Economics Blogs

I gave a talk to a local business group about blogs, Twitter, social media and all that, and one of the participants emailed asking for blog recommendations to learn more about economics. Here’s what I suggested.
I think Umair Haque is by far the most interesting ‘business strategy’ writer right now. Strategy has to take account of economics, and he’s pointing the way forward.
It would be hard to leave out Paul Krugman, having just won the Nobel Prize and all. I happen to agree with his politics, but he’s worth reading even if you don’t, simply because he’s so dang smart.
Barry Ritholtz called BS on the housing market several years ago, and his irreverent take on things keeps him in my regular reading list. You will learn a lot about how to interpret relevant numbers and statistics from him.
Nouriel Rorbini is SUPER-smart, and was also a contrarian to the bubble mentality. His predictions will probably be scary, and more-so once you notice that he’s been right most of the time.

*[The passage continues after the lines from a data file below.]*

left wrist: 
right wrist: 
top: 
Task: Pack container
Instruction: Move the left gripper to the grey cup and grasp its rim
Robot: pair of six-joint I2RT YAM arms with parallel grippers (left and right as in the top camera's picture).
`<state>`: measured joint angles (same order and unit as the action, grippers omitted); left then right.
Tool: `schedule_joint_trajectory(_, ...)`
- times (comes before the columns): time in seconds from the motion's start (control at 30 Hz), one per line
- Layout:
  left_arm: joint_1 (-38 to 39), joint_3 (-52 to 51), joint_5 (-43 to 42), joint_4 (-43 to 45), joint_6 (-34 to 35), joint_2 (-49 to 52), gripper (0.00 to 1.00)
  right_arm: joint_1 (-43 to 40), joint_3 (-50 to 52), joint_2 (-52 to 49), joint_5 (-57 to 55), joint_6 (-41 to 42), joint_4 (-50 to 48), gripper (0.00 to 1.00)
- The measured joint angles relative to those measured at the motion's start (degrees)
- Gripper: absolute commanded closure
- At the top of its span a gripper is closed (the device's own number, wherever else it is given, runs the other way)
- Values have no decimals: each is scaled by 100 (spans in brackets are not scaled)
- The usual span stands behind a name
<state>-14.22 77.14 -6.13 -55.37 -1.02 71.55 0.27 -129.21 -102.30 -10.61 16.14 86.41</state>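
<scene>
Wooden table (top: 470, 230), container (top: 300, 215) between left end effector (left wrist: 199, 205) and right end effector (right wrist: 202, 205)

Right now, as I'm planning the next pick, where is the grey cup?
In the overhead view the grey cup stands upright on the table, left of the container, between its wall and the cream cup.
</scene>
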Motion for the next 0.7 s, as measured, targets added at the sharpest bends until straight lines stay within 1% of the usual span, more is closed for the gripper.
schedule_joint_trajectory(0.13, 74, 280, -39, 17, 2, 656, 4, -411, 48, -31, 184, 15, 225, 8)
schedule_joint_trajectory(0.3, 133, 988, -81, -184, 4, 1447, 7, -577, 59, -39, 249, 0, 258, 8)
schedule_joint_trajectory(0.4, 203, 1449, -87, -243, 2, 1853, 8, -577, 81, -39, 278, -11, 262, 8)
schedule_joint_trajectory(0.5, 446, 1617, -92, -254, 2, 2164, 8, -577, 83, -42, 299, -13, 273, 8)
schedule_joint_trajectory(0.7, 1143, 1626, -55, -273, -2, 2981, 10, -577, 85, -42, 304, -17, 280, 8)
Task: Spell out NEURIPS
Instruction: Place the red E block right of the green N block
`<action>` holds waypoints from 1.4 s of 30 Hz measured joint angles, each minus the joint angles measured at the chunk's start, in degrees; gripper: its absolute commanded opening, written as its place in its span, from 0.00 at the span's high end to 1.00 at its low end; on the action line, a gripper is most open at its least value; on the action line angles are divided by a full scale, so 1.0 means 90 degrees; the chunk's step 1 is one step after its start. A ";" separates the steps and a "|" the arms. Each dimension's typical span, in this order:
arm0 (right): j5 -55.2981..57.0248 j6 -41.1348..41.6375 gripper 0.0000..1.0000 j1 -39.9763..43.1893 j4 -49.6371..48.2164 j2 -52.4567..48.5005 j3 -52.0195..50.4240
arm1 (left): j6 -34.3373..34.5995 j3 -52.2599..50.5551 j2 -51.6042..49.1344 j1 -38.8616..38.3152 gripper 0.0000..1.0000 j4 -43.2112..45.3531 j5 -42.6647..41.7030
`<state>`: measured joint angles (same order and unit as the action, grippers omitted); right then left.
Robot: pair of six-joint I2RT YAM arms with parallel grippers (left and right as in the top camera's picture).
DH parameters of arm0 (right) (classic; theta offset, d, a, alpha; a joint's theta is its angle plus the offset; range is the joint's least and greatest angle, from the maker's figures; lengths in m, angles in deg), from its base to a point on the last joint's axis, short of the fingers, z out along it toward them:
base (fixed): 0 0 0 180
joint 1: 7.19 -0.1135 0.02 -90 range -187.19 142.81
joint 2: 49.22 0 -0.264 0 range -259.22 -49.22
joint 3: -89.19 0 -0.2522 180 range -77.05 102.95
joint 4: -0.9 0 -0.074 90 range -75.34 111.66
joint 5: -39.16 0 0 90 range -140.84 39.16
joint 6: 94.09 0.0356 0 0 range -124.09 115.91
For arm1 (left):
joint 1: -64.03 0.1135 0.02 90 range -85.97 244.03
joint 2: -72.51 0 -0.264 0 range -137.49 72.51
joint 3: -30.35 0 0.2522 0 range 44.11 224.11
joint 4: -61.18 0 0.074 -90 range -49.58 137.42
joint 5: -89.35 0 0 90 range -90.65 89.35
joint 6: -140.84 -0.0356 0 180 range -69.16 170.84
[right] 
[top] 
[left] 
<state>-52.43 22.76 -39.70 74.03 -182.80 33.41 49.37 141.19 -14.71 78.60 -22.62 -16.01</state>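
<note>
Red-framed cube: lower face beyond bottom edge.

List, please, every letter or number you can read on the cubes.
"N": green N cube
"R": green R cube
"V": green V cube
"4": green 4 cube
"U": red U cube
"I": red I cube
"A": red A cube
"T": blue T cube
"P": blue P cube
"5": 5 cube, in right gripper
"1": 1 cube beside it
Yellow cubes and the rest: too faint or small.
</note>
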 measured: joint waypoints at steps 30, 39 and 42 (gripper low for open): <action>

There’s the Freakonomics blog which is always interesting for always-different reasons.
Locally, Andrew Samwick of Dartmouth has always had good pointers and a take on things that doesn’t always line up with my way of thinking.
Tyler Cowen gets a lot of linklove, and though I don’t read him often, it’s good to check in once in a while.
The Calculated Risk blog is interesting, as is The Cunning Realist in that they are anonymous, but the insight is obviously deep and worthwhile.
Probably the most important thing to do is follow links in the posts. When you find an author you like, and they link somewhere, it’s like a citation to the background source. You’ll often find good related blogs this way.
Also, look at blogrolls. These are the links of blogs the author scans regularly, something of a recommendation – “if you like this, you’ll probably like that.” For instance, the blogroll at Barry Ritholtz’s blog is excellent for the econ topic.